_Work to complete_:
Give the data again exactly as it appears.

----

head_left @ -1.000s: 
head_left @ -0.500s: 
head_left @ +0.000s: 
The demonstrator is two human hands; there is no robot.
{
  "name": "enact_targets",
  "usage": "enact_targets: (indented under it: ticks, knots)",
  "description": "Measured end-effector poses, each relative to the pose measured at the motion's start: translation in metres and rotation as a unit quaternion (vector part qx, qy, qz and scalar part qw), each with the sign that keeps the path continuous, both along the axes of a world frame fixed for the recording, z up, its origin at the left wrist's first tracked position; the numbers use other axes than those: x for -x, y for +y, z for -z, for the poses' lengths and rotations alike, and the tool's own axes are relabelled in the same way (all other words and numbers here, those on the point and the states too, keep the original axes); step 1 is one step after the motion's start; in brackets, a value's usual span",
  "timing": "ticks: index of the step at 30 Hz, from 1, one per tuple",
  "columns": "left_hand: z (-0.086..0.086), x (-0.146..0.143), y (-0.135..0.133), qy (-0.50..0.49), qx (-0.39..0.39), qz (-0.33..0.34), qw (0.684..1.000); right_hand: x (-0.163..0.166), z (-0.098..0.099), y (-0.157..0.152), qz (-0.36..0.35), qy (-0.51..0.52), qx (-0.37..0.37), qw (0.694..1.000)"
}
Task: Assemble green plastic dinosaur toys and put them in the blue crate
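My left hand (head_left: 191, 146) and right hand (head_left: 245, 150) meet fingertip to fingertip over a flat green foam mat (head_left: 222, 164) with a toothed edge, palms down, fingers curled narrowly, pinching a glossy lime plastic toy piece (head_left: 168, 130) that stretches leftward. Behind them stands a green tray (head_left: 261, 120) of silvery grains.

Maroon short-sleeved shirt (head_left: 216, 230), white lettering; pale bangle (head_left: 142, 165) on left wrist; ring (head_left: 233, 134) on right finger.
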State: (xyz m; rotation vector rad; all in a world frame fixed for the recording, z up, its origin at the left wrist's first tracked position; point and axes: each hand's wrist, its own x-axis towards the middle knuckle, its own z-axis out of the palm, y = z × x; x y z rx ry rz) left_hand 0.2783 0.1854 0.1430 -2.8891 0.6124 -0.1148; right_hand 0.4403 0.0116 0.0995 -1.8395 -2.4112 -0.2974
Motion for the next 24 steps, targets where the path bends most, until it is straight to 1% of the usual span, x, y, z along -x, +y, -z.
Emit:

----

_Result_:
head_left @ -1.000s: 
head_left @ -0.500s: 
head_left @ +0.000s: 
The demonstrator is two human hands; there is no robot.
{
  "name": "enact_targets",
  "usage": "enact_targets: (indented under it: ticks, knots)",
  "description": "Measured end-effector poses, each relative to the pose measured at the motion's start: translation in metres and rotation as a unit quaternion (vector part qx, qy, qz and scalar part qw), each with the sign that keeps the path continuous, both along the axes of a world frame fixed for the recording, z up, its origin at the left wrist's first tracked position; the numbers use other axes than those: x for -x, y for +y, z for -z, for the poses' lengths and rotations alike, and the tool's own axes are relabelled in the same way (all other words and numbers here, those on the point and the states too, keep the original axes); step 1 is one step after the motion's start; in brackets, a value's usual span",
  "timing": "ticks: index of the step at 30 Hz, from 1, one per tuple",
  "columns": "left_hand: z (-0.086..0.086), x (-0.146..0.143), y (-0.135..0.133), qy (-0.50..0.49), qx (-0.39..0.39), qz (-0.33..0.34), qw (0.684..1.000); right_hand: x (-0.163..0.166), z (-0.098..0.099), y (-0.157..0.152), qz (-0.36..0.35), qy (-0.51..0.52), qx (-0.37..0.37), qw (0.694..1.000)"
}
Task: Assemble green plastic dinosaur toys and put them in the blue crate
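My left hand (head_left: 191, 146) and right hand (head_left: 245, 150) meet fingertip to fingertip over a flat green foam mat (head_left: 222, 164) with a toothed edge, palms down, fingers curled narrowly, pinching a glossy lime plastic toy piece (head_left: 168, 130) that stretches leftward. Behind them stands a green tray (head_left: 261, 120) of silvery grains.

Maroon short-sleeved shirt (head_left: 216, 230), white lettering; pale bangle (head_left: 142, 165) on left wrist; ring (head_left: 233, 134) on right finger.
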State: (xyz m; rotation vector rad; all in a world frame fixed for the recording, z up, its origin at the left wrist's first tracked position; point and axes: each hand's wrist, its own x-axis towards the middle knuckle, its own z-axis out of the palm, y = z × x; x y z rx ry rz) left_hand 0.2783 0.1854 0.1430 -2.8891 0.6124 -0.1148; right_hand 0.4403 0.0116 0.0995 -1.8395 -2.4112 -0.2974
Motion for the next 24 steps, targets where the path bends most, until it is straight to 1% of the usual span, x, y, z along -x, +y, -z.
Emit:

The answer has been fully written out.